# Breeding cherry shrimp and snails in the tank



## Susscrofakoopa20 (2 mo ago)

as you can see these cherries in my shrimp tank wont breed. Some are saddled tho. The tank is as large as a betta bowl but shaped like a rectangle. Also.i have less than 20 shrimp.


----------



## susankat (Nov 15, 2008)

Thats a lot of algae, how often and how much water change


----------



## Susscrofakoopa20 (2 mo ago)

susankat said:


> Thats a lot of algae, how often and how much water change


Never actually.


----------



## susankat (Nov 15, 2008)

You should be I imagine the wastes are quite high, do you even have test kit?


----------



## Susscrofakoopa20 (2 mo ago)

susankat said:


> You should be I imagine the wastes are quite high, do you even have test kit?

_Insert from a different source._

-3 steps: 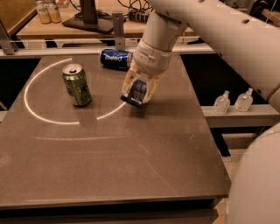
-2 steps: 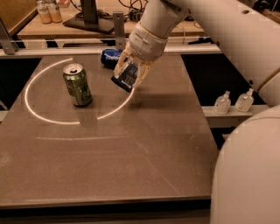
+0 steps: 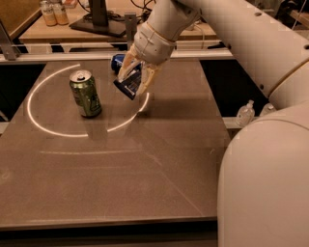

Nope. It is clean tho. Dont feed them that much. It is cycled


----------



## Susscrofakoopa20 (2 mo ago)

susankat said:


> Thats a lot of algae, how often and how much water change


There is actually not that many algae. Most of it is in the gravel. There is none on the glass. Looking forward to algae on the glass


----------



## susankat (Nov 15, 2008)

Need to start doing water changes to reduce toxins then should start breeding


----------



## Susscrofakoopa20 (2 mo ago)

susankat said:


> You should be I imagine the wastes are quite high, do you even have test kit?





susankat said:


> Need to start doing water changes to reduce toxins then should start breeding


I cant. There are way to many babies from a
past shrimp mother (i bought her while she was pregnant)


----------



## susankat (Nov 15, 2008)

Then they probably wont breed for you, I change water on my shrimp tanks every 2 weeks to keep them healthy. You don't want to listen I can't help you.




  








IMG_20130913_085255




__
susankat


__
Sep 13, 2013


----------



## Susscrofakoopa20 (2 mo ago)

uh. Shrimp are highly sensitive to sudden changes in water quality. If I were to clean my already clean tank after so long It would stress them. I dont think doing a water change THAT OFTEN is very healthy


----------



## Deathdealer91 (Jul 23, 2014)

Susscrofakoopa20 said:


> View attachment 33149
> uh. Shrimp are highly sensitive to sudden changes in water quality. If I were to clean my already clean tank after so long It would stress them. I dont think doing a water change THAT OFTEN is very healthy


Actually your supposed to water change weekly if you look that up. And on my shrimp tanks I do two, separate day, 25% water changes a week. The key to that is to make it the temp of the tank. This time of year I don't even need my aquarium heaters because my house is warm so my tanks stay warm. Meaning the water going into the tanks are same temp. Keeps bad nutrients down and a good balance of aquarium water chemistry. Keeping aquatic things is alot of work. And I mean alot. Do alot of your own research and take advice because some of us have been doing this for decades.


----------



## susankat (Nov 15, 2008)

Susscrofakoopa20 said:


> View attachment 33149
> uh. Shrimp are highly sensitive to sudden changes in water quality. If I were to clean my already clean tank after so long It would stress them. I dont think doing a water change THAT OFTEN is very healthy


*VERY BAD INFO*


----------



## Susscrofakoopa20 (2 mo ago)

_who said it was misinfo? there are many websites claiming this_


----------



## susankat (Nov 15, 2008)

Not any reputable ones, Check planted tank in the shrimp forums. Good luck with your endeavor, You don't want help, stick with your website


----------



## Susscrofakoopa20 (2 mo ago)

Deathdealer91 said:


> Actually your supposed to water change weekly if you look that up. And on my shrimp tanks I do two, separate day, 25% water changes a week. The key to that is to make it the temp of the tank. This time of year I don't even need my aquarium heaters because my house is warm so my tanks stay warm. Meaning the water going into the tanks are same temp. Keeps bad nutrients down and a good balance of aquarium water chemistry. Keeping aquatic things is alot of work. And I mean alot. Do alot of your own research and take advice because some of us have been doing this for decades.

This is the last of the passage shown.